Chuck Hagel did not make the strongest case for himself at his January 2013 confirmation hearings for Secretary of Defense. The former Nebraska Republican senator seemed at a loss to answer the easiest, most obvious questions he had to know would be thrown at him.
A well-prepared, knowledgeable nominee typically has an answer ready for his own previous controversial statements. Hagel did not. A well-prepared nominee for Secretary of Defense knows better than to discuss the policy of containment against a nuclear Iran, because in fact the policy, now as before, is to prevent that contingency, not to contain it. In Hagel’s case, someone actually had to pass him a note telling him that he’d gotten the policy wrong. He proceeded to botch it again when trying to correct himself.
Hagel, who as of a few weeks ago expected to serve out a full four-year term, has been forced out by President Obama, who announced his resignation Monday. He was brought in to oversee America’s drawdown of global involvement in the post-Iraq War era — the withdrawal from Afghanistan and the cutting of the defense budget. Although he had been a Republican as a politician, he shared many of Obama’s views about U.S. involvement in the world. He thus seemed the perfect instrument for diminishing and reshaping the nation’s war machine into something that better fit Obama’s vision. He was not the sort of “team of rivals” adviser from whom one might expect constructive pushback.
But events have rapidly made Obama’s plan as obsolete as a Cold War-era Pentagon super-weapon. Even so, this is not Hagel’s fault. Obama cannot justly blame Hagel for doing exactly what he wanted. Hagel was not the architect of the “unbelievably small” era of the American military, but its handmaiden.
Hagel cannot be blamed for the lack of diligence Obama showed when withdrawing from Iraq, which created the current Islamic State problem. Hagel’s predecessor, Leon Panetta, has credibly blamed Obama himself for that. Hagel did not squander the costly gains made by a decade of U.S. military involvement in both Afghanistan and Iraq. Hagel did not get to make the final call on releasing Guantanamo detainees, including two United Nations war crime suspects, without following the law and giving Congress advance notice. Hagel did not draw a red line in the Syrian sand that he had no intention of enforcing.

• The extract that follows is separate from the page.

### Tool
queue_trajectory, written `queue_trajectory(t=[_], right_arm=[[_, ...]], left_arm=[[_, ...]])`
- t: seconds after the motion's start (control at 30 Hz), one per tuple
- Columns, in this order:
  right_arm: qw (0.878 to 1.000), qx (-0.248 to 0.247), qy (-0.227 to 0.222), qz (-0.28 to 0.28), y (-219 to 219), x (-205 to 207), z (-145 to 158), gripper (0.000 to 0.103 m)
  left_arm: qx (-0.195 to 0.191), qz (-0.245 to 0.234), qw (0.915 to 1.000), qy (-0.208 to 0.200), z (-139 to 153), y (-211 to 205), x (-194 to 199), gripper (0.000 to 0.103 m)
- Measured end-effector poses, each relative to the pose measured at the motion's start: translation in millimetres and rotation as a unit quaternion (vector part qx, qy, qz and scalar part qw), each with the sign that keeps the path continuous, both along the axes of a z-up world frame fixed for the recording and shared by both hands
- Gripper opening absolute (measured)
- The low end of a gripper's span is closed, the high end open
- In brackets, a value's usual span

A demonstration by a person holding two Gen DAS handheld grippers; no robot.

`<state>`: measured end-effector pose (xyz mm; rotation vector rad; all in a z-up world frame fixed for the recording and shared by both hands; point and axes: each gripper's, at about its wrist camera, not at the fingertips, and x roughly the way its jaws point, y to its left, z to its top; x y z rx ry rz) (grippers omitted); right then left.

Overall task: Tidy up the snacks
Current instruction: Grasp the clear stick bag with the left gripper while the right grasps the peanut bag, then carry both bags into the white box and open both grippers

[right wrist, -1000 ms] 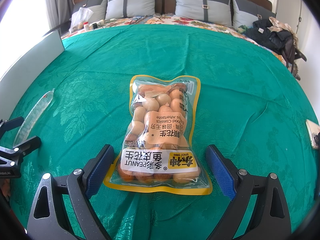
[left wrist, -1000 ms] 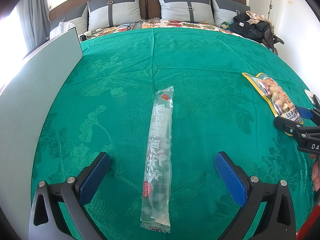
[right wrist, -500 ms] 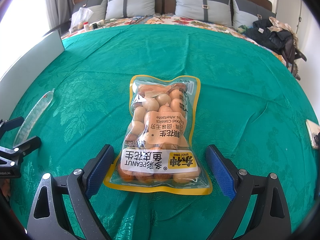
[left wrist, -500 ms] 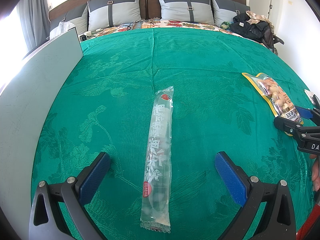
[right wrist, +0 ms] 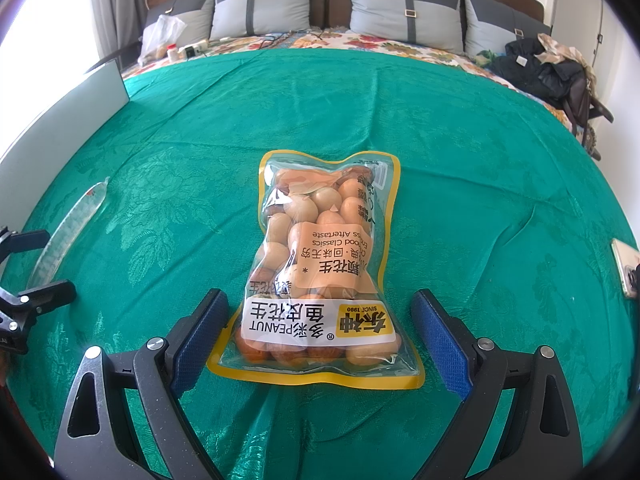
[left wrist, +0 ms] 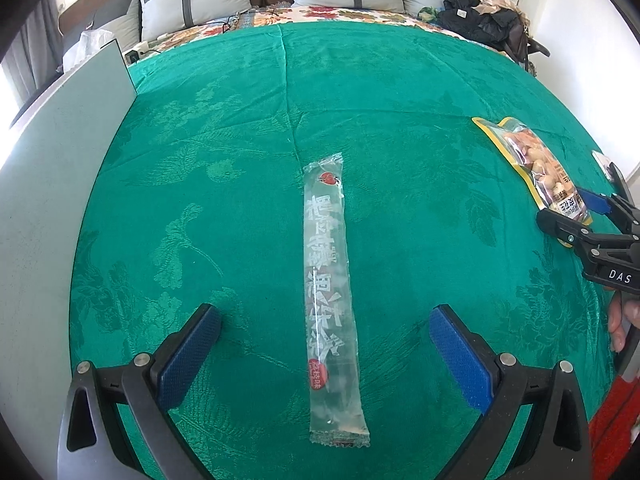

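A long clear snack tube with white lettering (left wrist: 330, 292) lies lengthwise on the green bedspread (left wrist: 360, 100). My left gripper (left wrist: 325, 354) is open and straddles the tube's near half without touching it. A yellow-edged bag of peanuts (right wrist: 322, 264) lies flat on the bedspread (right wrist: 480, 140). My right gripper (right wrist: 320, 332) is open, its fingers on either side of the bag's near end. The peanut bag also shows in the left wrist view (left wrist: 536, 170), with the right gripper (left wrist: 576, 220) at its near end. The tube shows at the left of the right wrist view (right wrist: 70, 232).
A grey-white board (left wrist: 48, 168) stands along the left edge of the bed. Grey pillows (right wrist: 260, 12) line the headboard. Dark clothes and a bag (right wrist: 536, 68) lie at the far right. A phone (right wrist: 626, 268) lies at the right edge.
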<state>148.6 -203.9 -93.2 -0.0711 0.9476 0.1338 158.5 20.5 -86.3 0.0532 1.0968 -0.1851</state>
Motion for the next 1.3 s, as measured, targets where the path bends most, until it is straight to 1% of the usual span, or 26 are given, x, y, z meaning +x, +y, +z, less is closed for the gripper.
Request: queue_trajectory(t=[0.07,0.13,0.17,0.2,0.23,0.27,0.3,0.33,0.43,0.5,0.57,0.63,0.67,0.7,0.77,0.83,0.87,0.93,1.0,1.03,1.1,1.13,1.2,1.3], right_arm=[[1.000,0.000,0.000,0.000,0.1,0.0,0.0,0.095],[1.000,0.001,0.000,-0.001,-0.3,0.1,0.2,0.095],[1.000,0.001,0.001,-0.002,-0.7,-0.5,-0.1,0.095],[1.000,0.003,0.002,0.001,-1.6,-0.6,-0.1,0.096],[1.000,0.002,0.013,0.008,-2.2,1.1,0.8,0.096],[0.999,0.001,0.036,0.021,-3.0,5.3,2.7,0.095],[0.998,0.003,0.063,0.028,-6.0,11.4,4.9,0.094],[0.996,0.009,0.082,0.021,-10.0,17.4,8.6,0.094],[0.993,0.024,0.114,-0.020,-19.9,37.5,21.5,0.094],[0.991,0.031,0.129,-0.032,-16.8,50.8,23.8,0.094],[0.991,0.023,0.130,-0.029,-6.4,58.6,21.8,0.093],[0.987,-0.003,0.159,-0.021,4.1,63.5,10.1,0.090],[0.986,-0.025,0.161,-0.026,7.2,62.6,8.6,0.072],[0.987,-0.024,0.154,-0.029,8.2,60.5,13.6,0.057],[0.984,0.005,0.170,-0.045,3.1,57.1,19.4,0.055],[0.986,0.035,0.155,-0.051,2.1,49.6,36.6,0.055],[0.987,0.052,0.146,-0.048,4.9,46.0,48.7,0.055],[0.986,0.100,0.129,-0.030,18.1,40.7,76.2,0.055],[0.984,0.139,0.111,0.004,46.5,39.9,107.9,0.055],[0.983,0.154,0.101,0.026,67.1,39.9,124.2,0.055],[0.976,0.186,0.085,0.078,120.5,40.0,153.2,0.056],[0.971,0.201,0.079,0.105,147.8,38.7,166.7,0.056],[0.958,0.227,0.071,0.158,202.6,30.7,187.9,0.056],[0.939,0.247,0.072,0.227,281.4,15.6,200.3,0.056]], left_arm=[[-0.015,0.010,0.9998,0.012,1.9,3.8,3.1,0.101],[-0.011,0.017,0.9997,0.016,4.2,3.0,5.8,0.093],[0.000,0.018,0.9997,0.016,5.3,1.1,6.5,0.083],[0.015,0.015,0.9997,0.012,6.4,-1.6,6.5,0.069],[0.025,0.007,0.9997,0.005,8.7,-4.6,5.6,0.061],[0.019,-0.003,0.9998,0.001,11.1,-6.5,3.7,0.035],[0.019,-0.009,0.9998,0.003,12.5,-6.9,3.9,0.019],[0.021,-0.008,0.9997,0.006,13.2,-6.4,3.3,0.019],[-0.010,0.004,0.9999,0.009,14.6,3.1,-2.6,0.018],[-0.031,0.017,0.9993,0.010,16.2,9.7,-10.2,0.018],[-0.053,0.027,0.9982,0.009,21.5,16.0,-19.6,0.018],[-0.073,0.034,0.9967,0.003,30.5,23.6,-30.6,0.018],[-0.082,0.037,0.9959,-0.002,36.8,27.7,-36.7,0.018],[-0.092,0.040,0.9949,-0.009,44.0,32.3,-42.5,0.018],[-0.114,0.048,0.9920,-0.023,60.3,42.6,-54.1,0.018],[-0.139,0.059,0.9877,-0.039,78.8,55.1,-64.7,0.018],[-0.154,0.066,0.9847,-0.049,89.3,63.4,-70.8,0.018],[-0.175,0.084,0.9783,-0.071,111.7,81.8,-80.8,0.018],[-0.182,0.105,0.9730,-0.095,134.8,105.7,-87.3,0.018],[-0.182,0.117,0.9706,-0.106,145.4,120.6,-89.7,0.018],[-0.180,0.147,0.9652,-0.120,162.2,155.2,-94.0,0.018],[-0.176,0.165,0.9623,-0.125,168.4,173.9,-96.4,0.018],[-0.157,0.208,0.9564,-0.132,175.1,215.2,-101.2,0.018],[-0.135,0.274,0.9448,-0.117,168.6,274.4,-109.9,0.018]])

Nor can Hagel be blamed for other foreign policy problems that Obama has created for himself, including the evident loss of respect for America by both enemies such as Russia and erstwhile allies such as Egypt, Israel, the United Arab Emirates and Poland.
Sen. John McCain, R-Ariz., who had lustily criticized Hagel and grilled him at his confirmation, nonetheless pointed out in a radio interview Monday that his former Senate colleague had expressed deep frustrations with his job because currently there is “no strategy.”
The lack of direction comes from the top. No matter who replaces Hagel, as long as Obama is in office, Americans can expect a rudderless foreign policy that will lead to cascading national security failures.